(THE PROBLEM):
In the listing that follows, the range to quote begins at the line that has "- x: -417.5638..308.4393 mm" and ends after the line that has "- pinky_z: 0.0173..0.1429"; quote it verbatim and add nothing.

(RECORD SET):
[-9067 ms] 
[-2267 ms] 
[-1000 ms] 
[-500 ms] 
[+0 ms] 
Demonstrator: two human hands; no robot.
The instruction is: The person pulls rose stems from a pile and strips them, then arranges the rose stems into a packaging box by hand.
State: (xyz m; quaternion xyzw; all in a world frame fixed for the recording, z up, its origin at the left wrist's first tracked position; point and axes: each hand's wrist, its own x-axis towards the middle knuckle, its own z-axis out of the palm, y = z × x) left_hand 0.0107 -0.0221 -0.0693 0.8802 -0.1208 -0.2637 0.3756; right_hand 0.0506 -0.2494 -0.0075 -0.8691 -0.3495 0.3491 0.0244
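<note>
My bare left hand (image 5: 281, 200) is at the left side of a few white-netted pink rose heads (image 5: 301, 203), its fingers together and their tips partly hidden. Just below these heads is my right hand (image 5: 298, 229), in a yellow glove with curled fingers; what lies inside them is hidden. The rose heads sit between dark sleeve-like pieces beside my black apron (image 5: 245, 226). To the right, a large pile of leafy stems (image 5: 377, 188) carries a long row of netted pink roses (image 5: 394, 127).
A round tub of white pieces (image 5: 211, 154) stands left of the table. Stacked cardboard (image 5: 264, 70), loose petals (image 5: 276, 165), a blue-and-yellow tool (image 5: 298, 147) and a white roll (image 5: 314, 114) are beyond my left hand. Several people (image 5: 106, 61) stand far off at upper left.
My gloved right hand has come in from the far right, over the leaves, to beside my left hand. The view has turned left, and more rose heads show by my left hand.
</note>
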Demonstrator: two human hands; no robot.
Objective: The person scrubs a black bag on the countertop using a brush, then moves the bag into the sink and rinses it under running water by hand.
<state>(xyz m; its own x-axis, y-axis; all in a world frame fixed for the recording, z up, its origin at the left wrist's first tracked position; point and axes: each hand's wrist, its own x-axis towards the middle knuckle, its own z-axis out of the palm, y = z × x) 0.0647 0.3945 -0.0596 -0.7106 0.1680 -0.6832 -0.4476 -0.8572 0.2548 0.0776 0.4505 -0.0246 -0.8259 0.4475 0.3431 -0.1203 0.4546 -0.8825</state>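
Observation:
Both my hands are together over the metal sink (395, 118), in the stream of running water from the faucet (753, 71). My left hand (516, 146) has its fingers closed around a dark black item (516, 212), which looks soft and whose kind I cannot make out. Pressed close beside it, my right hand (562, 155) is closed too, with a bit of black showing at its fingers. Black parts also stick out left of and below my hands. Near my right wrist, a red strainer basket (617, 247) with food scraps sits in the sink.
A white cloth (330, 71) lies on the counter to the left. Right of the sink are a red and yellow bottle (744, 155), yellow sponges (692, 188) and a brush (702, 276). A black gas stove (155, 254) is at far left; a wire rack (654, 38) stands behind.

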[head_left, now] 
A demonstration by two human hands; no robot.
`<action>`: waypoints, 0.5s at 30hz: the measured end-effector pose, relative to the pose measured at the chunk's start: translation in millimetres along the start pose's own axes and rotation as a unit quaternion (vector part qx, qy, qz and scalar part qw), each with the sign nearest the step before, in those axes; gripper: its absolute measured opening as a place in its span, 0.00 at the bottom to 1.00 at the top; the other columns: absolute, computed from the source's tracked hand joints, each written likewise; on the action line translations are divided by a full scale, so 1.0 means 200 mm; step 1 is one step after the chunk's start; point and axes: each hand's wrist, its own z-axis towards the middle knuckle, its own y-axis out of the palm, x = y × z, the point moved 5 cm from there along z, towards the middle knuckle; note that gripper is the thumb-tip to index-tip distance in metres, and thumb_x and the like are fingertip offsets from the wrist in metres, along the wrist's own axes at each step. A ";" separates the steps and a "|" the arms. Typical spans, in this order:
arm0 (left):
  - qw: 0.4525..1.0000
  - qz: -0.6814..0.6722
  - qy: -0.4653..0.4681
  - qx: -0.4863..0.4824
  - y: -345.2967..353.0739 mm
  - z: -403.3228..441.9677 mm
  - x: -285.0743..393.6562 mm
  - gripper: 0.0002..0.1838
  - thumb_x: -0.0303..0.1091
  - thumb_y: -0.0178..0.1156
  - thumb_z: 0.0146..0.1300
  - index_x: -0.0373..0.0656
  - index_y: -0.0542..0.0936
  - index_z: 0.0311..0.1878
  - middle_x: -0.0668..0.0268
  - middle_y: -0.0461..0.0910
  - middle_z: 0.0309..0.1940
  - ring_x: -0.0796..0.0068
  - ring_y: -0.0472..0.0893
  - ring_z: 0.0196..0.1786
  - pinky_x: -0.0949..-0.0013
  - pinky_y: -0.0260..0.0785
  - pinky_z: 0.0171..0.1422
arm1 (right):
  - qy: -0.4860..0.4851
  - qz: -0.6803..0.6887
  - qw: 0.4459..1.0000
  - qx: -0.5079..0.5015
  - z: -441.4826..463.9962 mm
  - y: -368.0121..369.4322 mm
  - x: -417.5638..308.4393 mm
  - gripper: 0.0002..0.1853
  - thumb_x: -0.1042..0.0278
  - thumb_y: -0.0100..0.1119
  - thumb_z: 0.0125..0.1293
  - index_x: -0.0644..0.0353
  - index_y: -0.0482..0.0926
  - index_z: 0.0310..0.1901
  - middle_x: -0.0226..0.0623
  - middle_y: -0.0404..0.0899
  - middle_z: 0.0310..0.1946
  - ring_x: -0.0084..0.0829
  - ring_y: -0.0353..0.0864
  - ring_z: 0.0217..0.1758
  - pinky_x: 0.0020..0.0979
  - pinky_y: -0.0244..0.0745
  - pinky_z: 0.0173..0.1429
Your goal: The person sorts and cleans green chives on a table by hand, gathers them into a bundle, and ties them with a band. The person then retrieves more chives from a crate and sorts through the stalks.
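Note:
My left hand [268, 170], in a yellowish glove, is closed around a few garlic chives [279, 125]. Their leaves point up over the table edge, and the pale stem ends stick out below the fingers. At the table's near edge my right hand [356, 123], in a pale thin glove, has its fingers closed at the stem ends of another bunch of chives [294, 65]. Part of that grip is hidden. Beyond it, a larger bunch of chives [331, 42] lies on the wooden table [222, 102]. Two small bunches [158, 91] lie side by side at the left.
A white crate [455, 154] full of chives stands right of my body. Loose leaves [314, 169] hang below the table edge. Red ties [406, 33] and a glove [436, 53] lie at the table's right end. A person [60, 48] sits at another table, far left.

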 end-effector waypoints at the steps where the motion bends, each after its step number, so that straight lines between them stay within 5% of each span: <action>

(RESPONSE TO THIS EXERCISE):
  - x: -417.5638..308.4393 mm
  - gripper: 0.0002..0.1853
  - thumb_x: -0.1042..0.0278
  - thumb_y: -0.0100..0.1119
  - thumb_z: 0.0125..0.1293
  - index_x: -0.0644..0.0353
  - index_y: -0.0482..0.0926
  - index_z: 0.0310..0.1901
  - middle_x: -0.0226..0.0623
  - middle_y: -0.0404..0.0899
  - middle_z: 0.0310..0.1946
  - ring_x: -0.0084..0.0829
  - ring_y: -0.0353..0.0864
  - ring_z: 0.0217..0.1758
  - pinky_x: 0.0020..0.0979
  - pinky_y: -0.0244..0.0745
  - pinky_z: 0.0173..0.1429

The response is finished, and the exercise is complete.